I’ve been thinking about this and I think I have a clue about men’s attitude about emotion. It’s about the emotion of fear and reaction to it.
We hear the idea of someone being fearless but the reality is that it is someone who can set fear aside and not be paralyzed by it. Medals for valor and heroism are awarded for selfless acts in the face of great danger. Occasions where fear is natural. We have disdain for cowards who fail in the face of fear. I would opine that the idea of virtue in the ability to switch off the emotion of fear has been essential to the survival of mankind and I have nothing negative to say about what I’ve written so far. It is a part of my worldview.
Can women do this too? Of course, but we most often see it when it involves protecting their young, their own. In general men are more expendable than women to the survival of mankind and more physically capable of doing the things associated with bravery.
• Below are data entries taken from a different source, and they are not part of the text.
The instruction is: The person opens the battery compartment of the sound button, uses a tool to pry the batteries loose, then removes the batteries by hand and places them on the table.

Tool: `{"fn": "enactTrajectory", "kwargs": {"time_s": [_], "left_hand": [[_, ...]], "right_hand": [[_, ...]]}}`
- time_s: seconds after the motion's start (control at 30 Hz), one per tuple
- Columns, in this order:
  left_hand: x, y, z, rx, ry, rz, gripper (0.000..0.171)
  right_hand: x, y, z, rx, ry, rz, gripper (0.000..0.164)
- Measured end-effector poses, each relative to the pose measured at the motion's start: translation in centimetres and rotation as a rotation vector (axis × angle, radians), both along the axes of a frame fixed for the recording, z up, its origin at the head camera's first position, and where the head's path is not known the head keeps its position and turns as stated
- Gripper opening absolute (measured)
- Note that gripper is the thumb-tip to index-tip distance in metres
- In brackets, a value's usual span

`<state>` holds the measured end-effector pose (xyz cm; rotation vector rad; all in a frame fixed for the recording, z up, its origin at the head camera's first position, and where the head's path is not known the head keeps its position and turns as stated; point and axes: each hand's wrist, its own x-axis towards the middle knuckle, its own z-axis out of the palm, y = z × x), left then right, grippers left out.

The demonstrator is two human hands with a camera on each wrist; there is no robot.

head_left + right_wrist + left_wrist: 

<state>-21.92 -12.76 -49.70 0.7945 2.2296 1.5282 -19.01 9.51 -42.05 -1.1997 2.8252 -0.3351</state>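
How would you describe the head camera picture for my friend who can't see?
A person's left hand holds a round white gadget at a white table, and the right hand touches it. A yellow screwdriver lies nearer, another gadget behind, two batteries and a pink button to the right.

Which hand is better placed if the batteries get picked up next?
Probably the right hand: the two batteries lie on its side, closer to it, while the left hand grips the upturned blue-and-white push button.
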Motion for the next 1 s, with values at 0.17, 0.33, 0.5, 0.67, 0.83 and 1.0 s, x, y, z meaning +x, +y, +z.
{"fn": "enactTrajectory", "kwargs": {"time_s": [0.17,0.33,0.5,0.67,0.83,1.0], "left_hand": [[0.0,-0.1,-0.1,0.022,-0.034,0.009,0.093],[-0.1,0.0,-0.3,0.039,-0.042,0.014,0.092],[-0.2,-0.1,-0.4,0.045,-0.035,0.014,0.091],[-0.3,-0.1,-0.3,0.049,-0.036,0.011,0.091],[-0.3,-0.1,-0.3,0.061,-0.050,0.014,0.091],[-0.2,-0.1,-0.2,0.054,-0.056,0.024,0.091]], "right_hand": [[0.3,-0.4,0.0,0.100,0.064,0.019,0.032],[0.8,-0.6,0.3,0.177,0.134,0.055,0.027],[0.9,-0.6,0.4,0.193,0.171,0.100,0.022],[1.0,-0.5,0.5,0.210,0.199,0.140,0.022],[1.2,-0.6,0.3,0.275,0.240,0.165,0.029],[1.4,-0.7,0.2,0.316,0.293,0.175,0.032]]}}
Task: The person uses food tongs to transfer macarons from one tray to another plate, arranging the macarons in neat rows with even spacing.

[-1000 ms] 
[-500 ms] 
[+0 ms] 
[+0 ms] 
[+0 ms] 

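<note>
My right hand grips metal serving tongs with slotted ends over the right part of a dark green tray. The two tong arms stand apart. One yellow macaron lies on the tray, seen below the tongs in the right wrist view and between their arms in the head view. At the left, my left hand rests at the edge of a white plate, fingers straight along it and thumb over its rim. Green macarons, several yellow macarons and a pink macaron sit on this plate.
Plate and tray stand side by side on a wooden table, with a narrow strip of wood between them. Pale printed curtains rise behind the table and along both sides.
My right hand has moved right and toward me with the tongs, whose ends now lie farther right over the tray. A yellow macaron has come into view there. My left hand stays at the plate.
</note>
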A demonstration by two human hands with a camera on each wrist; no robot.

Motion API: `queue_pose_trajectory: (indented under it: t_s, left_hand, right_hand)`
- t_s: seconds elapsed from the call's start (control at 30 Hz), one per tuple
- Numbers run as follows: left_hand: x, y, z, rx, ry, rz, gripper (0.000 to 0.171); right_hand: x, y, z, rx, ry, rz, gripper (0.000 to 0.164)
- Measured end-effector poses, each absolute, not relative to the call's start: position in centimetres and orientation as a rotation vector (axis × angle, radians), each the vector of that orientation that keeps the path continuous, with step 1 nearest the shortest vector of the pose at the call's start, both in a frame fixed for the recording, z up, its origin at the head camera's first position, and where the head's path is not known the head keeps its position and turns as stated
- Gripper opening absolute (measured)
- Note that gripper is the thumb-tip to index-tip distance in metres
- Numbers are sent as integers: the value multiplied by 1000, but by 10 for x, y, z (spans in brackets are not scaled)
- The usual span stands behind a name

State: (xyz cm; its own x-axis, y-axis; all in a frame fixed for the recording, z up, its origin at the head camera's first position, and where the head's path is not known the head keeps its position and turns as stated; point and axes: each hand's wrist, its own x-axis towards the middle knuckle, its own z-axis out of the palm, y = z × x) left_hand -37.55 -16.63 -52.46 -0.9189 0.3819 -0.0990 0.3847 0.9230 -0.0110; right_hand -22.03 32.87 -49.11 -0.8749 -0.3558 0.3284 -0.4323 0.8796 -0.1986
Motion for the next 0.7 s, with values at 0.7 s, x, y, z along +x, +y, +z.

We, males, are taught that this is our place.
The down side is that when we see virtue in being able to ignore emotion for short term performance sake it is a larger issue than the emotion of fear. I have long thought that an event in Vietnam had taught me to shut off emotion but in thinking about it, I had just shut off empathy. Was that temporary or did it leave a scar. I am sometimes disappointed in myself when I realize that I am less empathetic on occasion than I think I should be to this day. Shutting it off as self protection as I leaned to do fifty years ago?
Sometimes women seem more capable of overt, extreme cruelty than men which requires a stunning lack of empathy. Is it worse when women finally go over the top?
After all this thought about it I’m thinking that you are correct that men are every bit as emotional as women but our response to it, be it learned and/or innate, may have a place but at a high cost to ourselves and society.